▸ What you will do:
Write out nothing but the lines from the first line of the entries below through the line with "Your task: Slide"; no pictures go in.

▸ Supplied information:
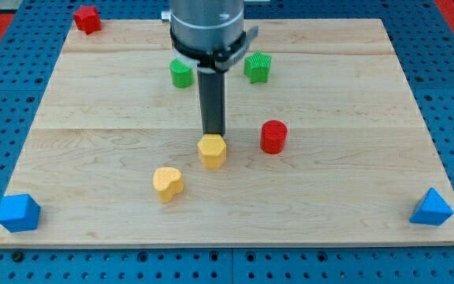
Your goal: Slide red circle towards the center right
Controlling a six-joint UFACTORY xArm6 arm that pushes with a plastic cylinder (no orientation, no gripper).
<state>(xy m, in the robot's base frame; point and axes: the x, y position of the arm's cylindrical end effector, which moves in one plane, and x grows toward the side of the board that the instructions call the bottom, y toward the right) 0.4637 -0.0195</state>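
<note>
Red circle sat mid-board, well short of the table's right edge; the rod's tip, gripperless, stood apart to its left, against the yellow hexagon.

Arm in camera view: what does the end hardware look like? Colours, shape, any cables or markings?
A wide grey cylindrical housing enters from the view's top, ringed at its base by a dark collar with small side tabs. Below it hangs a straight, dark grey, matte rod, roughly uniform in width. My tip ends it plainly, just above the yellow hexagon block. No cables or markings are visible.
</note>
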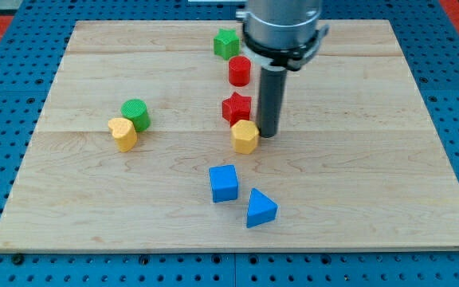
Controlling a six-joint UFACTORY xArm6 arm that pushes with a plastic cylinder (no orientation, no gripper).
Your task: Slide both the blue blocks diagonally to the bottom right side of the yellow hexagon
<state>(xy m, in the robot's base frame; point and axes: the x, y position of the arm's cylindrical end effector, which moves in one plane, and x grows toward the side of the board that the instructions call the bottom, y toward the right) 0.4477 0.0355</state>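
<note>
The yellow hexagon [245,136] sits near the board's middle. My tip [267,133] rests just to its right, close to or touching it. The blue cube [224,183] lies below the hexagon, slightly to the left. The blue triangular block [260,209] lies below and right of the cube, near the board's bottom edge. Both blue blocks are apart from my tip.
A red star [236,107] touches the hexagon's top. A red cylinder [240,71] and a green star [226,43] lie above it. A green cylinder [136,114] and a yellow heart [123,133] sit together at the left. The wooden board [373,159] ends in blue pegboard.
</note>
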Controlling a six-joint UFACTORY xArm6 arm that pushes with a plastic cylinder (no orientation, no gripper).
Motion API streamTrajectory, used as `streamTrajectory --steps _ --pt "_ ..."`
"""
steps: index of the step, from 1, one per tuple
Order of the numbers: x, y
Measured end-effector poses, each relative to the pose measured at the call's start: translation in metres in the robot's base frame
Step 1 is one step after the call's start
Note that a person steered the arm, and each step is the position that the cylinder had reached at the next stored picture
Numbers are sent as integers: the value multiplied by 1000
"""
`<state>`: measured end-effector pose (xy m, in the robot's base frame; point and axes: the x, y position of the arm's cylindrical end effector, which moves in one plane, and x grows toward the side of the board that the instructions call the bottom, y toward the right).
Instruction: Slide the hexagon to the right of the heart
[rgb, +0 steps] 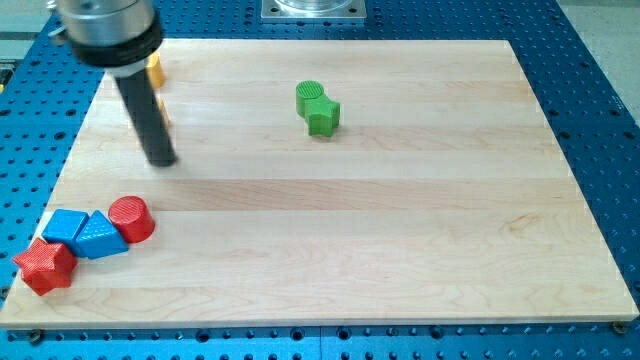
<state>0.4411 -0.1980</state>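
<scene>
My tip (160, 161) rests on the board near the view's upper left. Two yellow blocks lie just behind the rod. One (155, 69) is near the board's top edge and the other (163, 108) is lower, beside the rod's right side. Both are mostly hidden by the rod, so I cannot make out their shapes. The tip is a little below the lower yellow block and apart from it. I cannot identify a hexagon or a heart among the blocks that show.
A green round block (311, 93) touches a green star (323, 117) at the top middle. At the bottom left, a red star (44, 266), a blue cube (65, 227), a blue triangular block (102, 236) and a red cylinder (131, 219) are clustered together.
</scene>
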Motion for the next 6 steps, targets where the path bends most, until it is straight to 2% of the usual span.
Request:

▸ Exercise result:
Your goal: Slide red circle towards the center right
Controlling a six-joint UFACTORY xArm6 arm that pushes with a plastic cylinder (no orientation, no gripper).
<state>(xy m, in the robot's base frame; point and axes: the x, y position of the arm's cylindrical end effector, which moves in one plane, and x grows toward the side of the board that the instructions call the bottom, y toward the right) 0.4637 -0.0195</state>
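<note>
Red circle sat mid-board, well short of the table's right edge; the rod's tip, gripperless, stood apart to its left, against the yellow hexagon.

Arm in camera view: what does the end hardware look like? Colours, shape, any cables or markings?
A wide grey cylindrical housing enters from the view's top, ringed at its base by a dark collar with small side tabs. Below it hangs a straight, dark grey, matte rod, roughly uniform in width. My tip ends it plainly, just above the yellow hexagon block. No cables or markings are visible.
</note>
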Controlling a six-joint UFACTORY xArm6 arm that pushes with a plastic cylinder (no orientation, no gripper).
Your task: Slide both the blue blocks diagonally to the bottom right side of the yellow hexagon

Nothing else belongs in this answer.